In her professional work, both inside and outside of university systems, she collaborates with diverse communities to bring unique cultural heritages to the forefront. As humans, so much of our cultural heritage, whether we realize it or not, is grounded in our relationship with the land. She seeks to empower people to explore and strengthen their relationship to how they interact with the plants, animals, and wider ecologies with which they interact. Within the society for ethnobiology, she would work to find ways to blend academic and non-academic communities in pursuit of environmental knowledge. As an ethnographer, she would be thrilled to collaborate with diverse scholars and groups to develop the goals and scope of this society. Within the society, she aims to create bridges between people, expand participation in ethnobiology, and find ways to support innovative projects.

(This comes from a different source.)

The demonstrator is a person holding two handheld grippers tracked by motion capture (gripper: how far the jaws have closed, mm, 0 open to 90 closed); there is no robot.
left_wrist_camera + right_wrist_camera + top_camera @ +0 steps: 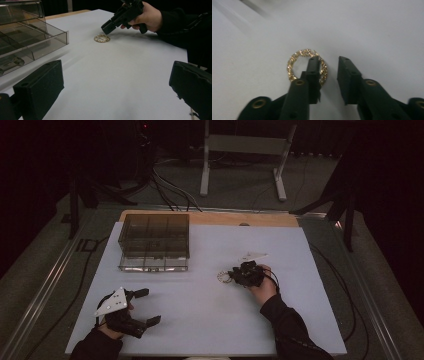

Outside of academia, she raises guinea fowl, heritage chicken breeds, and honeybees. She is also a seedkeeper for her tribe and cultivates and cares for Indigenous crops. Finally, she is a performing artist and poet who creates work connected to Indigenous environmental sovereignty. Chi-Miigwech.

Grant Snitker
ORISE Postdoctoral Researcher, Center for Forest Disturbance Science, US Forest Service - Southern Research Station
https://grantsnitker.github.io/

Grant SnitkerDr. Grant Snitker is an environmental archaeologist specializing in the dynamic feedbacks between fire, humans, and long-term environmental change using interdisciplinary approaches to charcoal analysis, landscape archaeology, and geospatial proxy modeling. Currently, he is a postdoctoral researcher at the Center for Forest Disturbance Science within the U.S. Forest Service’s Southern Research Station, as well as an affiliate of the Center for Archaeological Science at the University of Georgia in Athens, GA. Dr. Snitker’s work regularly intersects multiple disciplines outside of anthropology, including fire ecology, soil science, and geography, allowing him to develop projects in partnership with universities, federal agencies, and practitioners interested in long-term anthropogenic fire in multiple fire-prone regions. He plans to draw on these experiences to 1) extend membership recruitment strategies to reach a diverse, interdisciplinary group of scholars, and 2) continue to Society of Ethnobiology’s mission to promote membership among underrepresented groups, particularly scholars in the non-academic and practitioner communities. To achieve these goals, he will rely on experience gained in co-organizing joint-academic/practitioner workshops, regular interaction with non-university scholarly communities, and previous leadership roles in his graduate student organization. Dr. Snitker looks forward to learning from and contributing to the growing membership of the Society for Ethnobiology.